• _Task directions_
Work through the listing below and give again exactly the lines from the one with "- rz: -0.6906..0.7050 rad" to the one with "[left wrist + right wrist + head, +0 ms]", both ends included. All other lines and all pictures stay out.

• _Data section_
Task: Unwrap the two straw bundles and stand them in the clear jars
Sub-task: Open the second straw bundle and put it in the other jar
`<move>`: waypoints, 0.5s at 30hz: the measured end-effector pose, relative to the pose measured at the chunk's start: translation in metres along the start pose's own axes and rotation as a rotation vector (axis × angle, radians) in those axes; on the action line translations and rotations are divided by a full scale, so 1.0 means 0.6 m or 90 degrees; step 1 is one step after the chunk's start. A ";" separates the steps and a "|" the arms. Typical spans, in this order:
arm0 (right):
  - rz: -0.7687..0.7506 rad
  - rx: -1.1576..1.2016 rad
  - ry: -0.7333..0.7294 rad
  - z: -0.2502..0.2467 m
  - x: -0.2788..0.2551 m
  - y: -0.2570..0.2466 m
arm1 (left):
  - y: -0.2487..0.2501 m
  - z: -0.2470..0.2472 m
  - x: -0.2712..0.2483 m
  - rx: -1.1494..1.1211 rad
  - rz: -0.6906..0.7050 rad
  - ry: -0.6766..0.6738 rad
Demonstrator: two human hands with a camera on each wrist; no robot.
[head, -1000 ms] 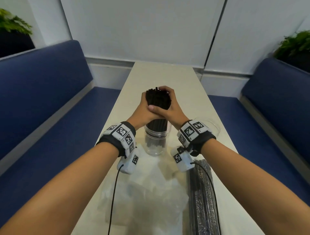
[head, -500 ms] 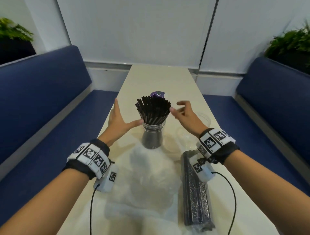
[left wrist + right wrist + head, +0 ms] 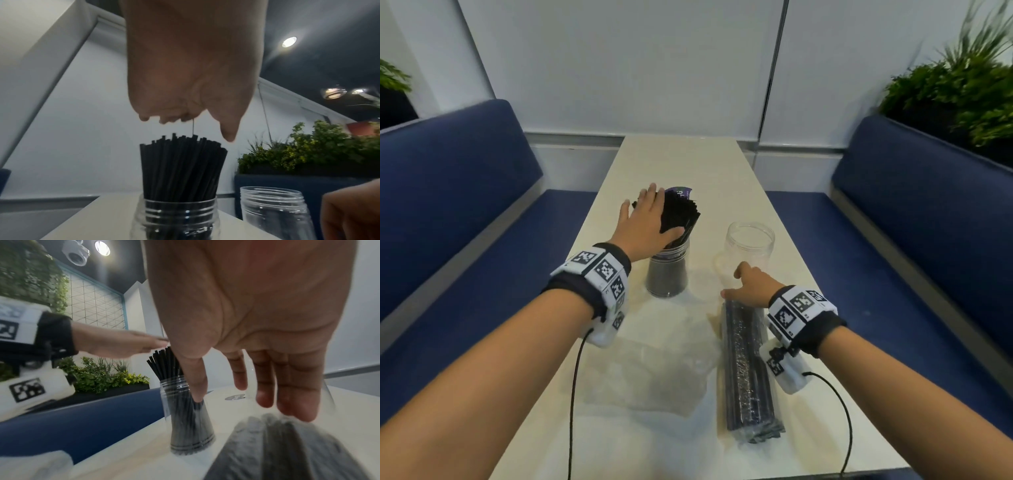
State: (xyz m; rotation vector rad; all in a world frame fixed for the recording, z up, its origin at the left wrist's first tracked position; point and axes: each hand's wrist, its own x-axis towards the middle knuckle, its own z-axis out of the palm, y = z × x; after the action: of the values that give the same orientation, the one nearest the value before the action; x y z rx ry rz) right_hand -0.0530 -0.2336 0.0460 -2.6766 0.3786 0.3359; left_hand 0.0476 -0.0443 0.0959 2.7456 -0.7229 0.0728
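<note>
The wrapped bundle [image 3: 748, 363] lies flat by the desk's [image 3: 681, 164] right edge, long axis running from the near edge toward the far one. The right hand [image 3: 751, 286], fingers spread and relaxed, is at its far end, holding nothing. Just beyond stands the empty jar [image 3: 750, 245]. The left hand [image 3: 650, 219] lies flat over the straws [image 3: 683, 214] standing in the other jar [image 3: 667, 274].
</note>
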 end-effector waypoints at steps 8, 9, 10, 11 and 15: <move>0.017 -0.027 -0.056 0.026 0.003 0.021 | 0.063 -0.005 -0.048 -0.205 0.135 0.153; 0.000 0.013 -0.034 0.014 0.000 0.021 | 0.072 -0.001 -0.056 -0.228 0.149 0.139; -0.022 0.054 0.003 -0.001 -0.006 0.021 | 0.083 0.003 -0.062 -0.251 0.152 0.121; -0.053 0.092 0.050 -0.017 -0.014 0.020 | 0.094 0.006 -0.068 -0.275 0.149 0.108; -0.222 0.198 0.238 -0.077 -0.070 0.006 | 0.132 0.007 -0.076 -0.410 0.116 0.137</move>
State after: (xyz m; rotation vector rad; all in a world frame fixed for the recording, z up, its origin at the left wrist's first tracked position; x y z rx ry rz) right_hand -0.0852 -0.2476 0.0975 -2.4263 0.0556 -0.3083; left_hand -0.0310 -0.0899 0.1079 2.0246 -0.7710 0.1436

• _The answer_
  - rz: -0.6906..0.7050 rad
  - ry: -0.6766..0.6738 rad
Demonstrator: two human hands with a camera on each wrist; no robot.
[head, -1000 ms] 
[head, -500 ms] 
[left wrist + right wrist + head, +0 ms] 

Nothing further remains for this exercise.